Anti-phospho Brd4 (Ser492/Ser494) from rabbit, purified by affinity chromatography

Bromodomain-containing protein 4 (UniProt O60885; also known as MCAP, Mitotic chromosome-associated protein, Protein HUNK1) is encoded by the BRD4 (also known as HUNK1, MCAP) gene (Gene ID 23476) in human. Bromodomain-containing protein 4 is a BET (bromodomain and extra-terminal) protein family member that functions as a chromatin reader by binding acetylated lysines in histones. It plays a key role in transmission of epigenetic memory across cell divisions and transcription regulation. It remains associated with acetylated chromatin throughout the entire cell cycle and provides epigenetic memory for post-mitotic G1 gene transcription by preserving acetylated chromatin status and maintaining high-order chromatin structure. During interphase, it plays a key role in regulating the transcription of signal-inducible genes by associating with the P-TEFb complex and recruiting it to promoters.

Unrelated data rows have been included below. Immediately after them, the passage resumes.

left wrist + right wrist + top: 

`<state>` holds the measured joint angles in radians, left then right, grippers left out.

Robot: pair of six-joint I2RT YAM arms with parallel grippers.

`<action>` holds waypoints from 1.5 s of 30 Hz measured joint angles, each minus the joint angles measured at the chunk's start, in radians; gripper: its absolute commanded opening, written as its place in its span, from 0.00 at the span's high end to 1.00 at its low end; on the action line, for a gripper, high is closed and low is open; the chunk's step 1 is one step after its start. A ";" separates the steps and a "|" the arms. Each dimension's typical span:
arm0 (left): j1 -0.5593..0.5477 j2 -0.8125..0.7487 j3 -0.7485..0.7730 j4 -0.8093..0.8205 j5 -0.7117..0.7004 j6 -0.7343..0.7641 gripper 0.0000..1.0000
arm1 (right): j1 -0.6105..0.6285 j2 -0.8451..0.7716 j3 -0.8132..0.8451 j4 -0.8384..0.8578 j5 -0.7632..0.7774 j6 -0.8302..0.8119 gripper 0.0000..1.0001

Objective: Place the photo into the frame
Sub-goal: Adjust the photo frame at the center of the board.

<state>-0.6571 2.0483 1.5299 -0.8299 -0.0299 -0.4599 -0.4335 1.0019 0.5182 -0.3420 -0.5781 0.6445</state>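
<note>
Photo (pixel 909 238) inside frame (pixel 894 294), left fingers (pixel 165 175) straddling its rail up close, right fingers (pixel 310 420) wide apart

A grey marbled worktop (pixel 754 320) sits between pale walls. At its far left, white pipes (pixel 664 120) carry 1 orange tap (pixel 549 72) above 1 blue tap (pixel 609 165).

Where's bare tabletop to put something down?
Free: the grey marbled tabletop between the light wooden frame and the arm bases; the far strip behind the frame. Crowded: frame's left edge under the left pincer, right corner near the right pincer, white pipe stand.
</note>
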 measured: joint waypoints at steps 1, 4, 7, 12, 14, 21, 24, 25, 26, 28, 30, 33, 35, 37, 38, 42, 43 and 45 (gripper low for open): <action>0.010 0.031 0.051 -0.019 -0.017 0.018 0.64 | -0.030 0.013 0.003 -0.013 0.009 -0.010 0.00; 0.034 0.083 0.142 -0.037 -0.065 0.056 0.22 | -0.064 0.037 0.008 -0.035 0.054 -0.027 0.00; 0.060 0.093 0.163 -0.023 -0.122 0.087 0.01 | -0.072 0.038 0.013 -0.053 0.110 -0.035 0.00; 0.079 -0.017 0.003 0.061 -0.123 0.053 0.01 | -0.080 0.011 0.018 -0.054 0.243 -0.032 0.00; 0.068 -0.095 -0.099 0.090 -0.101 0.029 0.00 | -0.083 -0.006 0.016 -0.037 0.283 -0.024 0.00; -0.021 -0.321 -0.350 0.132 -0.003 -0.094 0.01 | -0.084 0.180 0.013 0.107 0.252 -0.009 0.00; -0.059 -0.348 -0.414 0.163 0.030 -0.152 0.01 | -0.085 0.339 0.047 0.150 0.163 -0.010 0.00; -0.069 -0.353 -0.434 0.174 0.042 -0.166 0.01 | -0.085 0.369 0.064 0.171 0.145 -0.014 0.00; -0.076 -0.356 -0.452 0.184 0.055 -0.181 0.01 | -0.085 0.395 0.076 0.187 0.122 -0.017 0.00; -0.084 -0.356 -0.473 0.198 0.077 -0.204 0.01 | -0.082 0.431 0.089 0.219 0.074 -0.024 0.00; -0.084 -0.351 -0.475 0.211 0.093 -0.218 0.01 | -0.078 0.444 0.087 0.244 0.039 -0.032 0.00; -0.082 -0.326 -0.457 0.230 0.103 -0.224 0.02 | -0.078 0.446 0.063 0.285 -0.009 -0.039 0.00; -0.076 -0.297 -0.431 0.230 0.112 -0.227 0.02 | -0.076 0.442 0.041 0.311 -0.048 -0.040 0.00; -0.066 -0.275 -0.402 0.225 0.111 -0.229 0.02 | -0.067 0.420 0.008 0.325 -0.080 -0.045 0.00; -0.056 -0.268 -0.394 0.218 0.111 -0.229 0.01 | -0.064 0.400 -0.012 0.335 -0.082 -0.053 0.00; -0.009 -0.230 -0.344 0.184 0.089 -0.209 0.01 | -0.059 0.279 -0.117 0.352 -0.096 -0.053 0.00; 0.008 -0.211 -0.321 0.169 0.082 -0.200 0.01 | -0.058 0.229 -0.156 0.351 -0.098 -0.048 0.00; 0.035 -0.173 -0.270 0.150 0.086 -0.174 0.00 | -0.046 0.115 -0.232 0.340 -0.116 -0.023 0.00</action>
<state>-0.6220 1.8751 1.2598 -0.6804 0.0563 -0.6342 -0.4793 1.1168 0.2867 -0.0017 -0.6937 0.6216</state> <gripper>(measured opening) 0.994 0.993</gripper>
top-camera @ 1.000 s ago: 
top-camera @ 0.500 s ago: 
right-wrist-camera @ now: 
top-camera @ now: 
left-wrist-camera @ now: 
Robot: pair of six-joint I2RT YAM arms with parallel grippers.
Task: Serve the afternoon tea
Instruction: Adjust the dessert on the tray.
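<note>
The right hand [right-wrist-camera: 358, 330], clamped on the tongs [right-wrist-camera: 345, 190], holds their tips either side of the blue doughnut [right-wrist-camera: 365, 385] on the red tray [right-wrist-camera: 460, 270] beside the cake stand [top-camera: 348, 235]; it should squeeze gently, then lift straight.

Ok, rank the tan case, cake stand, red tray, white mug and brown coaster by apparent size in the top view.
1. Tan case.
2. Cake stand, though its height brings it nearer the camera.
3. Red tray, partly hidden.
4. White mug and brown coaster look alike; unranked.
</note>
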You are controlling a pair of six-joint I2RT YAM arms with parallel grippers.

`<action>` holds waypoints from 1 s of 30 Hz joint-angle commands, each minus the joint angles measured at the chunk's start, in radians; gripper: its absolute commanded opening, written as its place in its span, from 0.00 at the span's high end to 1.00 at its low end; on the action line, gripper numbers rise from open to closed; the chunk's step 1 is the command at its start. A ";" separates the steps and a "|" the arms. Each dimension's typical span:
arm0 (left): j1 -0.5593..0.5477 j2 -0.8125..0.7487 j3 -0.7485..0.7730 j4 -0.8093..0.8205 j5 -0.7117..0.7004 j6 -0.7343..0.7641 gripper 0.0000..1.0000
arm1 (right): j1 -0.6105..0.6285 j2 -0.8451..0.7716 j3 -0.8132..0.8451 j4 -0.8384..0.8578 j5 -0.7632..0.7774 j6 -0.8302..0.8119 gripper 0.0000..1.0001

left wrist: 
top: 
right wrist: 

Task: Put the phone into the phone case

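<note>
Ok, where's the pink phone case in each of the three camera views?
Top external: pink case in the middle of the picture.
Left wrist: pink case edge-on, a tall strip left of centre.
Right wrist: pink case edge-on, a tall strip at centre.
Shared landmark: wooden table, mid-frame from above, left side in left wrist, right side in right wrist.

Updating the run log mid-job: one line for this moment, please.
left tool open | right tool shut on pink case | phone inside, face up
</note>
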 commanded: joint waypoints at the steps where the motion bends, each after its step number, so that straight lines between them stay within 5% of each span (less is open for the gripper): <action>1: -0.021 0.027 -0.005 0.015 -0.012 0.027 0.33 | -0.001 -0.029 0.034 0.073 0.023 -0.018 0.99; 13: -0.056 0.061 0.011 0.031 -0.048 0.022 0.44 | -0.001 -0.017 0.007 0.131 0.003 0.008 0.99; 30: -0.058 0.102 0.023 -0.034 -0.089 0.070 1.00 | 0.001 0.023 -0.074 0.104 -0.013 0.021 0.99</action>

Bromodomain-containing protein 4 is required to form the transcriptionally active P-TEFb complex where it displaces negative regulators such as HEXIM1 and 7SKsnRNA complex from P-TEFb and transforms it into an active form that can then phosphorylate the C-terminal domain of RNA polymerase II. It promotes the phosphorylation of Ser2 of the C-terminal domain of RNA polymerase II. In addition to acetylated histones, Bromodomain-containing protein 4 also recognizes and binds acetylated RELA, leading to further recruitment of the P-TEFb complex and subsequent activation of NF-kappa-B. It is also reported to act as a regulator of p53/TP53-mediated transcription and following phosphorylation by casein kinase 2K2, it is recruited to p53/TP53 specific target promoters. BRD4 knockout in mice is shown to be lethal, while BRD4 function blockage by inhibitor JQ1 (Cat. No. 500586) treatment is reported to affect the transcription of critical synaptic proteins, resulting in memory deficits and decreased seizure susceptibility in mice.